Monday, June 26, 2023

1960s Styling Renderings of Exaggerated Cars

Stylists' sketches and renderings often exaggerate their design's appearance by using various kinds of distortion.  But often enough, such distortion is minimal, and it is the shape of the designed car that's extreme -- at odds with everyday usage practicality.  In other words, such designs would almost never see production as-is.

From the late 1950s into the 1960s a good many such presentation drawings featured cars that were too long to be practical.  Some sort of stylist fashion that I find hard to explain.

A large proportion of the renderings shown below are of Cadillacs, and three of them are by Wayne Kady, who at one point was head of Cadillac's advanced design studio.  So perhaps other Cadillac stylists were influenced by him.  Of course, Cadillac's status as a large, luxury automobile gave some permission for exaggeratedly long shapes.

Not all the images below are of Cadillacs, so the fashion seems to have been general in the American auto industry in those times.

Gallery

Oldsmobile design by Peter Wozena - 1958
A late-'50s example.  The exaggeration is the long trunk / rear fender area abaft of the passenger compartment.

By A.D. Tony Miller - 1960
The wheelbase is too short (note the rear wheel's relationship to the passenger compartment), and front and rear overhangs are extremely long.

By Syd Mead - early 1960s
A hugely long future limousine.  Also, impractically low.

Cadillac, by unidentified - c.1961
Basically an instance of "styling jazz."  The car has four doors, but the after doors lead to a windowless compartment.
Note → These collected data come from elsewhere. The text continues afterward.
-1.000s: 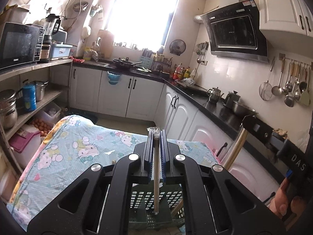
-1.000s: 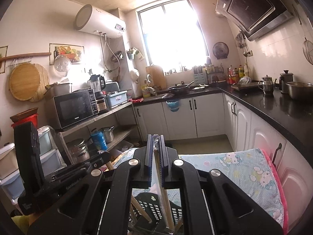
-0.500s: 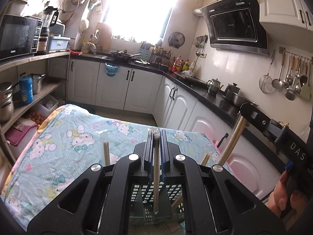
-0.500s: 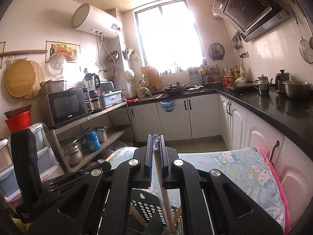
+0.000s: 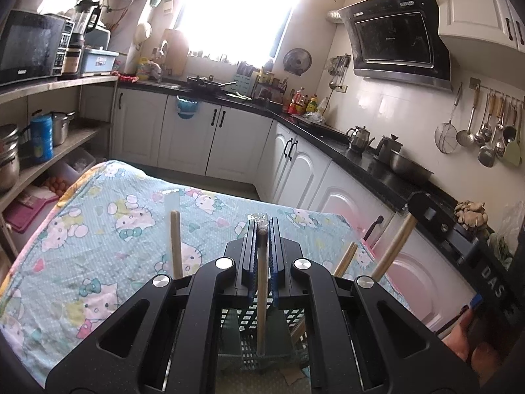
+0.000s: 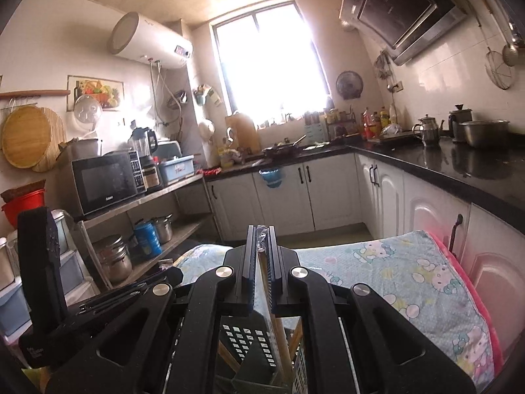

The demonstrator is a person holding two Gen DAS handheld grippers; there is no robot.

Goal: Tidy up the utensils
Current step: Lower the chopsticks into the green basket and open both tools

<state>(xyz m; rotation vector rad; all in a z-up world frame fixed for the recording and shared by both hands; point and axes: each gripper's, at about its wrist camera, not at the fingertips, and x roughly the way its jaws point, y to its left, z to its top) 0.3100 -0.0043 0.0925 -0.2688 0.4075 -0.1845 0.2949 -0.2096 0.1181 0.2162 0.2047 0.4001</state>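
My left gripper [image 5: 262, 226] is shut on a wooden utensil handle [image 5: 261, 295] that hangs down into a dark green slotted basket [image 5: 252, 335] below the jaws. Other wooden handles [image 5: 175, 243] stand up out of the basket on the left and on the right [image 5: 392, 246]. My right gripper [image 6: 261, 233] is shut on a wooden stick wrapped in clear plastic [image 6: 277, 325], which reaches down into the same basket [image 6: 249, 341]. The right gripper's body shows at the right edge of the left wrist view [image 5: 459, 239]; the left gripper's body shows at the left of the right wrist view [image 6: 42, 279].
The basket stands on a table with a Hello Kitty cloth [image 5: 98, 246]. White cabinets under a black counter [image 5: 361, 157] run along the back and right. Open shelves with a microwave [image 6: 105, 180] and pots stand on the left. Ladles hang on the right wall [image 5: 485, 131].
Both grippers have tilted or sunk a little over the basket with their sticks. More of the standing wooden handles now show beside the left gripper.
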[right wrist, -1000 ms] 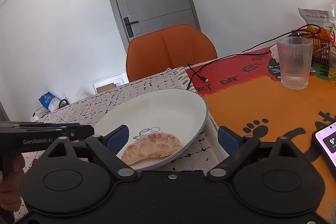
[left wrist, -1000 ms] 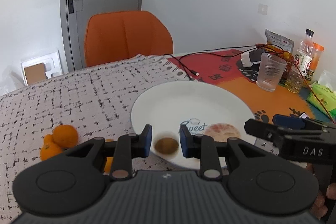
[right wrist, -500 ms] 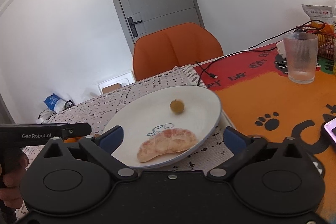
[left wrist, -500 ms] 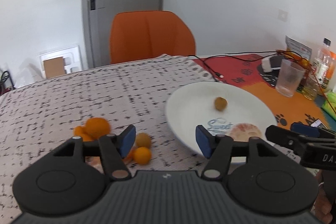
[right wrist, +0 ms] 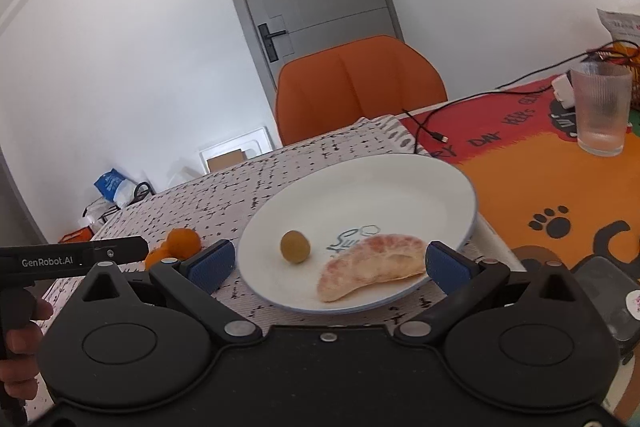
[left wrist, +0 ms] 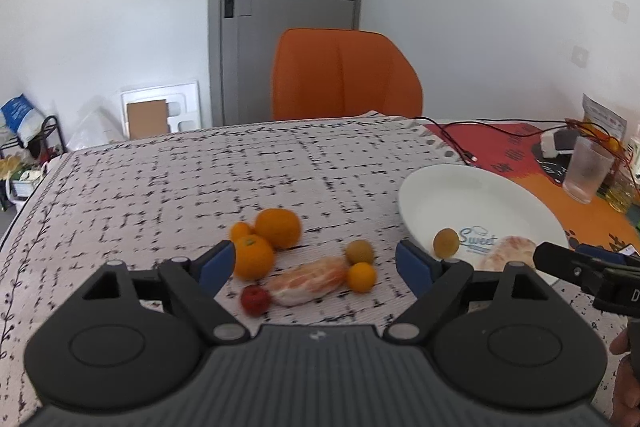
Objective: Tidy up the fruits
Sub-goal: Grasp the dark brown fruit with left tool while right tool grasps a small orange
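A white plate (left wrist: pixel 492 195) (right wrist: pixel 360 187) holds a small brown round fruit (left wrist: pixel 446 243) (right wrist: pixel 295 246) and a peeled pomelo segment (right wrist: pixel 372 265) (left wrist: pixel 508 255). On the patterned cloth to its left lie oranges (left wrist: pixel 278 227), a second pomelo segment (left wrist: pixel 308 281), a small red fruit (left wrist: pixel 255 299), a small orange fruit (left wrist: pixel 361 277) and another brown fruit (left wrist: pixel 359 251). My left gripper (left wrist: pixel 316 265) is open and empty, just in front of this pile. My right gripper (right wrist: pixel 327 263) is open and empty, at the plate's near rim.
A ribbed glass (right wrist: pixel 600 107) stands on the orange and red mat at the right, with a black cable (right wrist: pixel 432 131) and snack packets behind. A phone (right wrist: pixel 616 291) lies at the near right. An orange chair (left wrist: pixel 344 75) stands at the table's far edge.
My left gripper let the brown fruit go onto the plate, opened wide and swung left toward the fruit pile. The brown fruit rolled toward the plate's near side. My right gripper stayed open.
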The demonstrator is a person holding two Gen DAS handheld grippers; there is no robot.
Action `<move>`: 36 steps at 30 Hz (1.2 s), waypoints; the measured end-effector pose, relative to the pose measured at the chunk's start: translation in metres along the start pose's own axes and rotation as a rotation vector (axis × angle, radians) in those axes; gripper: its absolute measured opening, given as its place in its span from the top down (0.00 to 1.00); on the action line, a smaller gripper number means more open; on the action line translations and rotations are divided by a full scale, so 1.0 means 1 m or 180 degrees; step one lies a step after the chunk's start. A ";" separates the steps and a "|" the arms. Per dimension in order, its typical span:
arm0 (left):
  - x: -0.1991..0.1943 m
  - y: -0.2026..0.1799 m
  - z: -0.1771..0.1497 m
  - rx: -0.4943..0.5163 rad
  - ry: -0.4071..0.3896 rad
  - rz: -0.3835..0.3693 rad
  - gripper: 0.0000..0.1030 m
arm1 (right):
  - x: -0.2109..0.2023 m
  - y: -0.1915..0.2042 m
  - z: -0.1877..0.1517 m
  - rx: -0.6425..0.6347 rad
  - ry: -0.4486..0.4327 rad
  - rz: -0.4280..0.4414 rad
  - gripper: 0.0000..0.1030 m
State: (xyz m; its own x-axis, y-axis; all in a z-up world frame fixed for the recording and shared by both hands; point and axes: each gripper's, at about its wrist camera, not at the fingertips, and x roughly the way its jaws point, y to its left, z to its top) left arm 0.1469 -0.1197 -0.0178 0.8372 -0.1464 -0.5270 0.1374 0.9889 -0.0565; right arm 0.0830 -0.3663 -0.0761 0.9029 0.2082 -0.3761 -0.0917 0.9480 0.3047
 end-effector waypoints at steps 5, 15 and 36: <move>-0.006 0.016 -0.003 -0.0080 -0.0028 0.0061 0.17 | 0.002 0.012 -0.001 -0.0059 0.0026 0.0051 0.00; -0.005 0.046 -0.013 -0.0253 0.0007 0.0092 0.17 | 0.011 0.037 -0.001 -0.0194 0.0099 0.0127 0.00; 0.019 0.091 -0.046 -0.0641 0.0287 0.0011 0.53 | 0.043 0.085 -0.005 -0.0564 0.0323 0.0326 0.11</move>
State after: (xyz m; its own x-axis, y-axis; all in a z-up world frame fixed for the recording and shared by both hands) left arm 0.1511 -0.0314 -0.0719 0.7854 -0.1490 -0.6007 0.0184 0.9758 -0.2179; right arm 0.1123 -0.2756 -0.0711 0.8390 0.3203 -0.4399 -0.2612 0.9463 0.1908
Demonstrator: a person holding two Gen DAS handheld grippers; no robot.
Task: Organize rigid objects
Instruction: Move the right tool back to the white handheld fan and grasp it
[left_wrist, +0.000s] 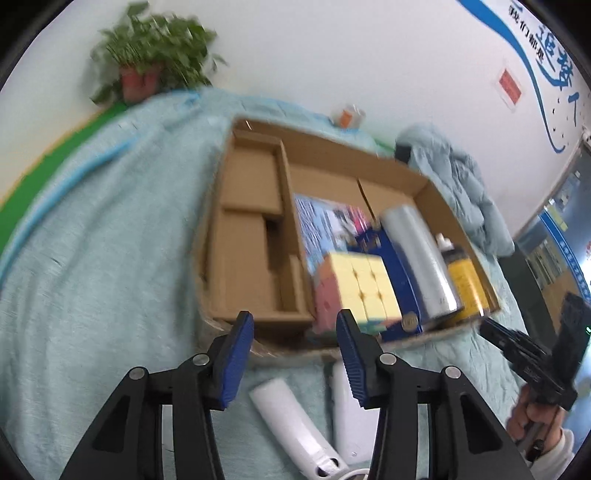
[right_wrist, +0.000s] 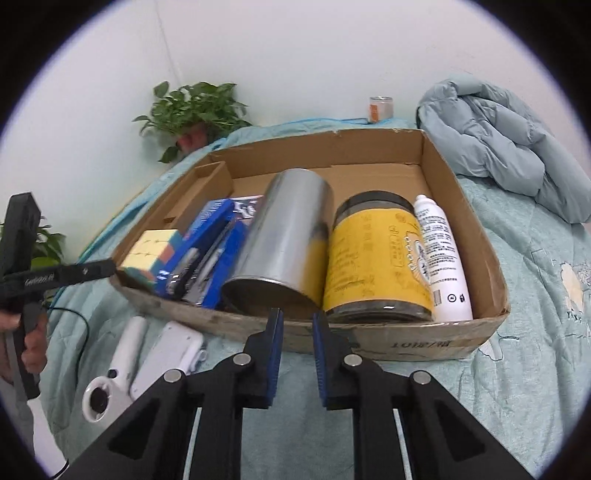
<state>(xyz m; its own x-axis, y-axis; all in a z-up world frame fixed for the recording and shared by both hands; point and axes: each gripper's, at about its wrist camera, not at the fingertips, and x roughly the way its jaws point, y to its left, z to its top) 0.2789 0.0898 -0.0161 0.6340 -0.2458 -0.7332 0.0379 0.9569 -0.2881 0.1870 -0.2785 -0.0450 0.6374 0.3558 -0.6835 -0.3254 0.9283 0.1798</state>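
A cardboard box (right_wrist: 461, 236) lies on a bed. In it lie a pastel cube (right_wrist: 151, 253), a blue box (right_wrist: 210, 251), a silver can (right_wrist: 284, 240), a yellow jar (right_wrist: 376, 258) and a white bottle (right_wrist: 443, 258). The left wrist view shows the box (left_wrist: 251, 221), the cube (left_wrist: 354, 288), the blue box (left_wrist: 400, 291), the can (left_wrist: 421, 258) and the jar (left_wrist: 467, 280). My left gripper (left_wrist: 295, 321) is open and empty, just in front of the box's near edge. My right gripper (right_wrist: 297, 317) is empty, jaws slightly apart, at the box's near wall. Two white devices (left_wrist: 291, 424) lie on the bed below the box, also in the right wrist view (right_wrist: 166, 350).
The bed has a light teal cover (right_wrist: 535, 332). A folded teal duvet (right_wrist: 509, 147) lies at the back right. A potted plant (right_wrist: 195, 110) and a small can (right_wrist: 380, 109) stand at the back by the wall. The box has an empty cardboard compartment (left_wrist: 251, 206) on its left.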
Cadillac, by unidentified - c.1962
Not as jazzy as in the previous image, and more Cadillac-like to boot.  Overhang is vast.

Cadillac by Wayne Kady - 1963
Either the passenger compartment is too small or the car is huge.  Consider the size of the exposed tire, then the apparent space for the driver and passengers: one or the other has the wrong size.  As usual, extreme overhang.  One interesting detail is the fully-spatted rear wheel well, a feature that was pretty retro by the early '60s.

Cadillac by Wayne Kady - 1964
I think this design goes beyond styling jazz to the point of being ridiculous.  Must have been inspired by slingshot dragsters (not Cadillac things, those dragsters).

Cadillac by Wayne Kady - 1966
More miles of overhang.  The sides appear bulged out too far.  Note the car seat tops do not follow perspective rules.

Pontiac? by Wayne Kady - 1966
Another too-short passenger compartment.

Cadillac by John Perkins - 1966
The car is too low for human occupancy: Try to visualize where the driver might actually fit.

By Robert Ackerman - 1966
Jazz.

By Syd Mead - mid-1960s?
Even the great Syd Mead made designs with no room for people, or even a motor.

1 comment:

emjayay said...

Long, low and wide were the things then. Now similar renderings are also exaggerated, only with giant wheels and chopped tops.